Schnell war der Prediger wieder von seinen Anhängern umringt und schüttelte die vielen Hände.

»Ich möchte auch den Propheten anschauen«, flüsterte ein kleines Mädchen mit langen blonden Zöpfen, zerrte an Georgs Wams und sah ihn flehend mit großen Kinderaugen an. »Kannst du mich nicht ein wenig hochheben, damit ich auch etwas sehe?«

»Na, dann komm!« Georg nahm die Kleine auf seine Schultern.

»Bist du ganz allein hier? Wie heißt du denn?«, fragte er, während sie sich an seinem Kopf festhielt.

»Ich bin Agatha, mein Vater ist ein Medicus und das ist unser Haus.«

»Dann bist du eine Streicherin und dein Vater Taddäus Streicher?«

»So ist es. Und wer bist du?«

»Ich bin Georg Mayer, Student und …« Weiter kam Georg nicht, denn die Kleine strampelte aufgeregt mit den Beinen gegen seine Brust.

»Lass mich schnell runter, der Prophet kommt und ich muss ihm die Hand geben, hat meine Mutter gesagt!« Die Kleine lief davon und er verlor sie aus den Augen. Georg wusste nicht, wie ihm geschah, plötzlich kam Caspar Schwenckfeld auf ihn zu, blieb direkt vor ihm stehen und sah ihn an. Er hatte nur zuhören wollen, jetzt fühlte er sich wie ein ertappter Eindringling. Doch in dem Moment, in dem ihn der Blick dieser gütigen und sanften Augen traf, wich das Gefühl von ihm und Georg war überwältigt. Die Zeit schien stillzustehen. Der Meister legte ihm seinen Arm auf die Schulter.

»Du bist auf der Suche«, sprach er, als könne er in Georgs Innerstes blicken. »Nur wer zweifelt, kann Gott wirklich nahekommen, denn der Weg zu ihm ist steinig und unwegsam.« Nun sah er Georg direkt in die Augen. »So sehr liebst du Gott?
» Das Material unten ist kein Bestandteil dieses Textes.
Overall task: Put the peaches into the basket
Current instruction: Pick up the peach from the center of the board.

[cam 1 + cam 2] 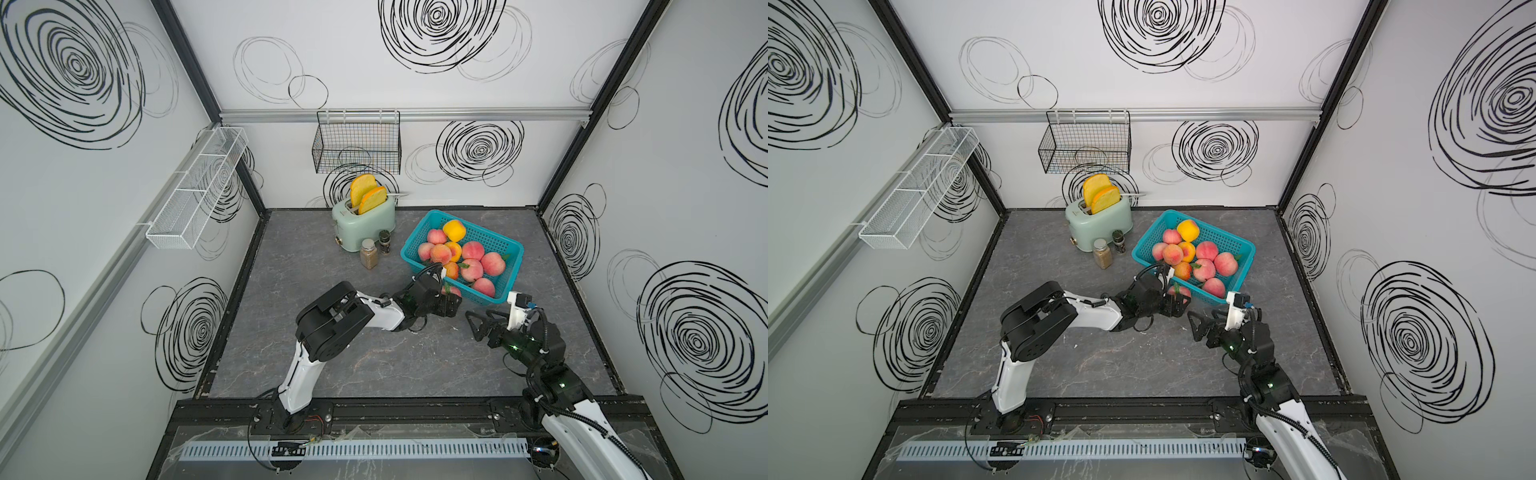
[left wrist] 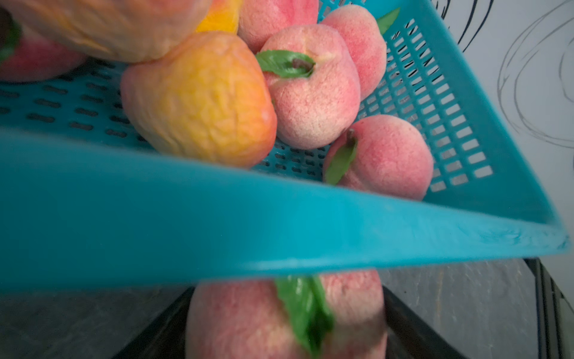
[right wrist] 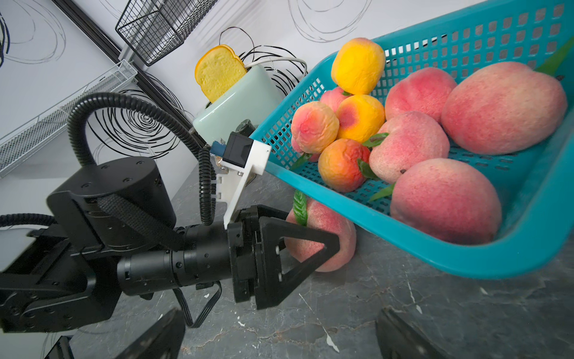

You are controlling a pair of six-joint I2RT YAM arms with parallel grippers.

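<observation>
The last pink peach [image 3: 326,220] outside the basket lies on the grey surface [image 1: 374,365], tucked against the foot of the teal basket [image 2: 279,230]. The basket's near rim leans out over it. The left gripper [image 1: 453,301] has a jaw on either side of this peach, low at its middle. Whether the pads already press it I cannot tell; the fruit sits on the surface, not lifted. To do this well, I judge the squeeze should land across the widest part, clear of the green leaf, and only firmly enough to hold, since these toy fruits look soft and crinkled. A straight lift would likely knock the overhanging rim, so the peach should first be drawn back from the wall, then raised above the rim and carried in. The other peaches [image 1: 471,251] are heaped towards the basket's middle and one long wall, so the bare floor along the other long wall looks the safer place to let go. The right gripper [image 1: 471,326] hovers nearby, spread and empty, and should keep out of the path.
</observation>
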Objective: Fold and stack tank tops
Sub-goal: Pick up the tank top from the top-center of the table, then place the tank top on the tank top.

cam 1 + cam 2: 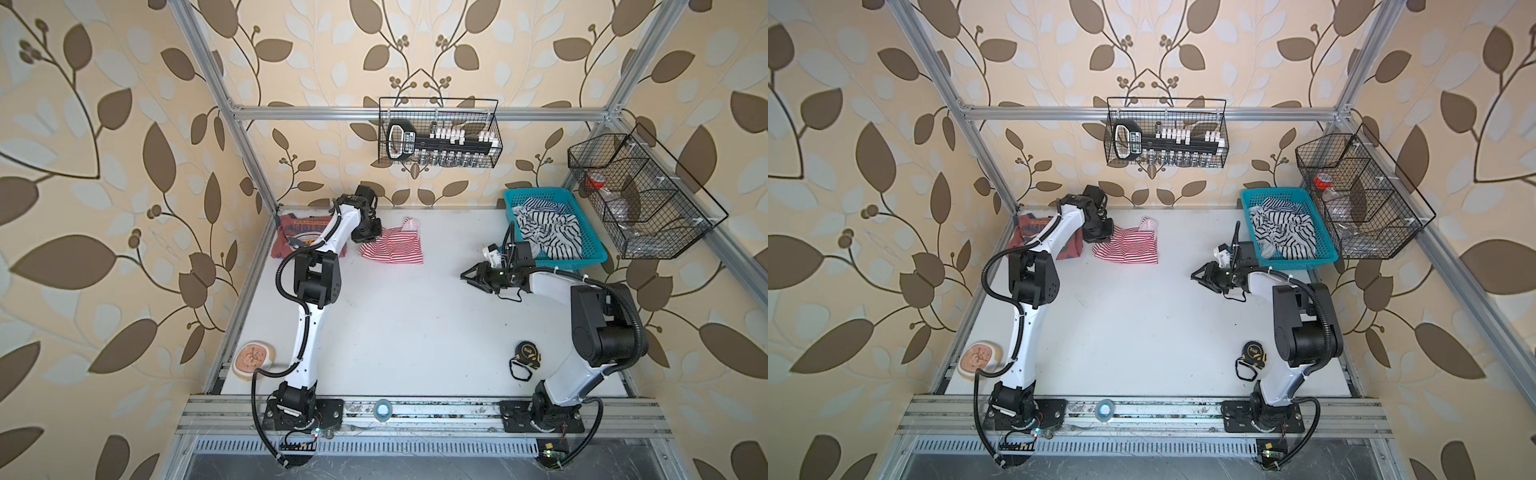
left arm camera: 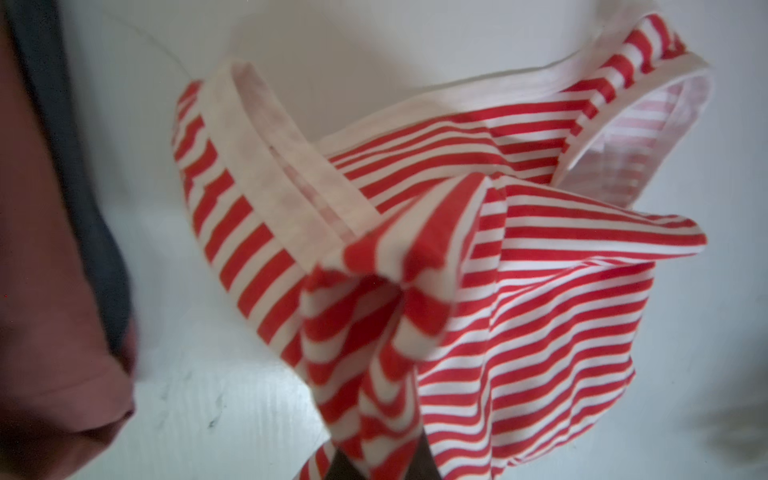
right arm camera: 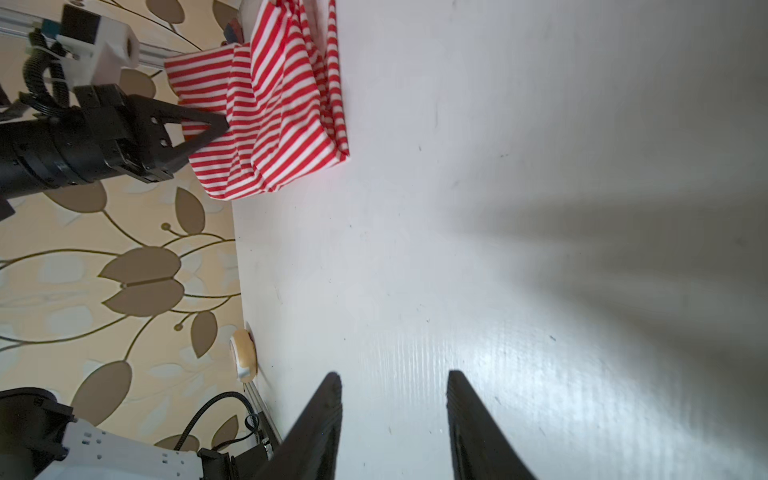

Du bist ohne Furcht und reinen Herzens, also hilf mir, mein Feld zu bestellen. Tu es Theophilus et Agricola.4« Ein Lächeln glitt über die Wangen Caspar Schwenckfelds.

Georg stand wie angewurzelt da, konnte nichts antworten. Eine Erleuchtung war über ihn gekommen. Er nahm gar nicht mehr wahr, wie er mit den anderen die steile Treppe hinaufging. Erst als er wieder hinaus in die abendliche Kühle trat, entglitt ihm ein tiefer Seufzer und er flüsterte: »Aber sprich nur ein Wort, und so wird meine Seele gesund!« Gott meint es ernst mit mir. Er hat mich zu diesem Prediger geführt. Jetzt gehöre ich innerlich zu ihm, wie all die anderen Zweifler, die vom Wittenberger Enttäuschten, die der Päpstlichen und deren Gefolgschaft Überdrüssigen sowie die Unschlüssigen und die religiös Heimatlosen. Aber wo wird meine Heimat sein?


Wache auff/ Meine

Seele/ klinge vnd ſchal-

le Muſica vnd Seiten Spiel/

Frühe wil ich auffwachen/ Deß

Herren Namen rühmen/ Vnd

des Abends wil ich frölich ſein.

Gott/ ich wil dir dancken vnter

den Völckern/ Jch wil dir Lob-

ſingen vnter den Leuten. Denn

deine Gütte erſtrecket ſich/ ſo

weit der Himmel iſt/ vnd deine

Warheit/ ſo weit die Wolcken

gehen. Der Herr hat groſſe

Ding an mir gethan/ der da

mächtig iſt/ vnd deß Nahme heylig iſt.


Aus »Gebete Caspar Schwenckfelds«

1 22. Juli

2 Du bist Petrus (der Fels), und auf diesen Felsen will ich meine Kirche bauen!

3 Zugleich gerecht und Sünder!

4 Du bist Theophilus (ein Gottliebender) und Agricola (der Feldbesteller).